Richiamo di ciauscolo IGP per rischio Listeria: attenzione alla sicurezza alimentare.

Richiamo di ciauscolo IGP per rischio Listeria: attenzione alla sicurezza alimentare.

Richiamo di ciauscolo IGP per rischio Listeria: attenzione alla sicurezza alimentare.

Richiamo di Ciauscolo IGP: Attenzione alla Presenza di Listeria

Il Ministero della Salute ha recentemente comunicato il richiamo di un lotto di ciauscolo IGP a marchio Norcineria Alto Nera, prodotto da Ceccarelli Gregorio-Cianconi Giulia e C. Snc. Questo richiamo, annunciato con una settimana di ritardo, è dovuto alla presenza di Listeria monocytogenes, un batterio potenzialmente pericoloso per la salute umana.

Dettagli sul Prodotto Richiamato

Il lotto coinvolto è contrassegnato con il numero 11/06/2026, indicante la data di produzione, e presenta un termine minimo di conservazione fissato al 10/12/2026. Sull’avviso non sono specificati né il formato di vendita né le immagini del prodotto, rendendo difficile l’identificazione per i consumatori.

Per chi non lo sapesse, il ciauscolo è un salame tipico delle Marche, noto per la sua consistenza morbida e il suo sapore ricco. Nonostante la sua popolarità, la presenza di Listeria monocytogenes può costituire un rischio serio, specialmente per le persone vulnerabili come le donne in gravidanza, gli anziani e coloro che presentano un sistema immunitario compromesso.

Dove è Stato Prodotto e Cosa Fare

Il ciauscolo richiamato è stato realizzato presso lo stabilimento situato in piazzale Piccinini, a Castelsantangelo sul Nera, in provincia di Macerata, contrassegnato con il marchio di identificazione UE IT 9 442 L. L’azienda, nota per la qualità dei suoi prodotti, ha raccomandato, a scopo precauzionale, di non consumare il lotto in questione.

Chiunque abbia acquistato il ciauscolo IGP con le date sopra indicate è invitato a restituirlo presso il punto vendita d’acquisto per ricevere un rimborso o una sostituzione.

Cosa Dice la Scienza

La Listeriosi, causata dal batterio Listeria monocytogenes, è una malattia batterica che può manifestarsi attraverso sintomi quali febbre, dolori muscolari e, nei casi più gravi, meningite. È importante sottolineare che il batterio può essere presente in prodotti alimentari contaminati senza causare odori o sapori sgradevoli.

Come ribadito dal Professor Giovanni D’Agostino, esperto di sicurezza alimentare, “la prevenzione è fondamentale: è sempre meglio verificare le informazioni sui prodotti e prestare attenzione ai richiami. Quando si tratta della salute nostra e dei nostri cari, non si può mai essere troppo cauti”.

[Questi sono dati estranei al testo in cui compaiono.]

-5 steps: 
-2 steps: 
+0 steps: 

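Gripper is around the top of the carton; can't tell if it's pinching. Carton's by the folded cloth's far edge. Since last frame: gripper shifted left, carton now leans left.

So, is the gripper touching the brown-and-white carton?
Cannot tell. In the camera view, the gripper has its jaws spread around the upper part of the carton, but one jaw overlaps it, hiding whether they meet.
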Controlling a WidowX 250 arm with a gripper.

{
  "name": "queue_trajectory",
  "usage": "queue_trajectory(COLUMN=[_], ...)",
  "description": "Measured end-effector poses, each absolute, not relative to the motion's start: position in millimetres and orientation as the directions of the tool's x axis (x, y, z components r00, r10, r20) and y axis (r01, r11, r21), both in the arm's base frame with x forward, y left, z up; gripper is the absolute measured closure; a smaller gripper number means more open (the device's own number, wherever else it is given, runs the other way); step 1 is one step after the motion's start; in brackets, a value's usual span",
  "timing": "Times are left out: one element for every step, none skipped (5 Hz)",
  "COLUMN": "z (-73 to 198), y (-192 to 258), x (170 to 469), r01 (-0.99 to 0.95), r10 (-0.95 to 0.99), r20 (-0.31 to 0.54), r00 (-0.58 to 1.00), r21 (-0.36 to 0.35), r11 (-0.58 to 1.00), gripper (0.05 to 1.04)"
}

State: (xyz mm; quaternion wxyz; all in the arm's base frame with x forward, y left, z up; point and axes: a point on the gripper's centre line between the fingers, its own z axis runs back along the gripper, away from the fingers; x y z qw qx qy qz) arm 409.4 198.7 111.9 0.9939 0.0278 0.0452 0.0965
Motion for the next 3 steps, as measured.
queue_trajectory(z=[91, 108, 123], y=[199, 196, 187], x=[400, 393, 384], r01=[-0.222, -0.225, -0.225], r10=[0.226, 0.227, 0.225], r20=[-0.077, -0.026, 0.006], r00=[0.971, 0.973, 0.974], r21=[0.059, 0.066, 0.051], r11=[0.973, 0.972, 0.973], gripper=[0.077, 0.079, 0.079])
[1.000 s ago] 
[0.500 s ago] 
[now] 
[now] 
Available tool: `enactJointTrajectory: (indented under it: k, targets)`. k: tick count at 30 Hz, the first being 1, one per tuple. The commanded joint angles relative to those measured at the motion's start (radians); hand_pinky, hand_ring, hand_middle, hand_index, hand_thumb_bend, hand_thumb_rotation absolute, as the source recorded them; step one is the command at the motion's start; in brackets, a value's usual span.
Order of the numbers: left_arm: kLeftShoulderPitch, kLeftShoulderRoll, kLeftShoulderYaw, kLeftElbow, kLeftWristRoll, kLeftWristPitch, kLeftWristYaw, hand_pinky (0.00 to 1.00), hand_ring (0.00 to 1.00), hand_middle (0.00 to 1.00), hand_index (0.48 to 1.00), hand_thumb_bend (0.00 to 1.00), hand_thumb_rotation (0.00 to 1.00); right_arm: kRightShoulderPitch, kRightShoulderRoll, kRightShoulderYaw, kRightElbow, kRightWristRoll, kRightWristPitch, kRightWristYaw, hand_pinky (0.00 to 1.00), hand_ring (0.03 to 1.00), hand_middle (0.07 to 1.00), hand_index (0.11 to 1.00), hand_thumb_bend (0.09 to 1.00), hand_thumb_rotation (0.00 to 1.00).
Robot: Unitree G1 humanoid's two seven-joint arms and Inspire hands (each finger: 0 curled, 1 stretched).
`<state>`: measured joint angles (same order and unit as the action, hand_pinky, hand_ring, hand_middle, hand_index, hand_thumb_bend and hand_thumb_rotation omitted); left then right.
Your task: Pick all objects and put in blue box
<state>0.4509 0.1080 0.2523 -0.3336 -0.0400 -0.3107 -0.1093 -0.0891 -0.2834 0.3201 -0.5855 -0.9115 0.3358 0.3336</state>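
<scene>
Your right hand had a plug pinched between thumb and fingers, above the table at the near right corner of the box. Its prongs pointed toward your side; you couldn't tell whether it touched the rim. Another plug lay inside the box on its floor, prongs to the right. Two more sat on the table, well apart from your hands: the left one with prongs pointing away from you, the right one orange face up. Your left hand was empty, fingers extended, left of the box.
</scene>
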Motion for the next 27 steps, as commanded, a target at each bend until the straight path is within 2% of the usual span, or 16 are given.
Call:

Richiami e Ritiri nel Settore Alimentare

Dal primo gennaio 2026, Il Fatto Alimentare ha segnalato 140 richiami e ritiri di prodotti alimentari, risultando in un totale di 362 articoli provenienti da vari marchi e aziende. Si consiglia ai consumatori di rimanere informati e di tenere d’occhio gli avvisi ufficiali pubblicati sul sito del Ministero della Salute o su altre fonti verificate.

Riportando la dichiarazione di Andrea Ghirardini, portavoce del Ministero della Salute, “la sicurezza alimentare è una priorità indiscutibile. Invitiamo i cittadini a seguire attentamente gli avvisi di richiamo per garantire la propria salute”.

Fonti Ufficiali e Ulteriori Informazioni

Per rimanere aggiornati sui richiami alimentari è possibile visitare la sezione apposita del Ministero della Salute, dove vengono pubblicati avvisi dettagliati, comprese le informazioni relative ai prodotti interessati. Le fonti ufficiali non solo offrono informazioni sui richiami, ma forniscono anche indicazioni sulle procedure da seguire in caso di possesso di prodotti a rischio.

Chi desidera avere un quadro completo dei richiami alimentari può cliccare qui per vedere l’elenco aggiornato di tutti i richiami e le revoche. Mantenere alta l’attenzione su questi avvisi è fondamentale non solo per la propria salute, ma anche per quella della comunità.

La salute è un bene prezioso e prestare attenzione a quello che mangiamo è il primo passo verso uno stile di vita sano e sicuro.